Narcissists can hang on even when you stop returning the "I love you" for several reasons, which are rooted in their personality traits and emotional needs:
Need for Narcissistic Supply: Narcissists have an insatiable need for narcissistic supply, which is the admiration, attention, and validation they receive from others. The "I love you" and expressions of affection serve as a significant source of narcissistic supply for them. Even if you stop returning the affection, they may continue to seek it in hopes of regaining their desired supply.
Control and Manipulation: Narcissists often view relationships as a means to control and manipulate others. When you stop reciprocating love, they may feel a loss of control and may intensify their efforts to reestablish power and dominance in the relationship.
Fear of Rejection and Abandonment: Beneath their grandiose facade, many narcissists harbor deep-seated feelings of insecurity and fear of rejection. When you withhold affection, they may interpret it as rejection or abandonment, triggering anxiety and a desperate attempt to regain your attention and affection.
Maintaining a Sense of Superiority: Narcissists thrive on feeling superior to others. If you once expressed love and admiration for them, they may cling to the belief that they are exceptional and that you should continue to adore them, regardless of your feelings.
Idealization-Devaluation Cycle: Narcissists often go through cycles of idealizing and devaluing their partners. When you stop expressing love, they may see it as a challenge to win back your admiration, leading them to redouble their efforts to idealize you again.

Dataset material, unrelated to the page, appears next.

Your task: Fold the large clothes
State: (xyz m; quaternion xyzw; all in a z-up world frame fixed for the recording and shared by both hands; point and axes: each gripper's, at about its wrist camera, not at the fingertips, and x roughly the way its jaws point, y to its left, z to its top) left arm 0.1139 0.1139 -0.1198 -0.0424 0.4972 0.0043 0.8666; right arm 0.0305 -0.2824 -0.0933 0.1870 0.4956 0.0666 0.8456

Lack of Empathy: Narcissists have limited capacity for empathy, making it difficult for them to understand or accept that their behavior may be hurting you. Their focus remains primarily on their own needs and desires.
Emotional Manipulation: Some narcissists may use guilt, emotional manipulation, or gaslighting techniques to elicit a response from you. They might try to make you feel responsible for their emotions or actions, attempting to control you indirectly.
It's important to remember that a healthy, fulfilling relationship cannot be sustained with a narcissist. They are unlikely to change fundamentally, and their behavior can be emotionally harmful. If you find yourself entangled with a narcissistic individual, consider seeking support from friends, family, or a mental health professional to help you navigate the challenges and make decisions that prioritize your well-being. In many cases, establishing and maintaining strong boundaries and, if possible, going no contact may be necessary for your emotional health and healing.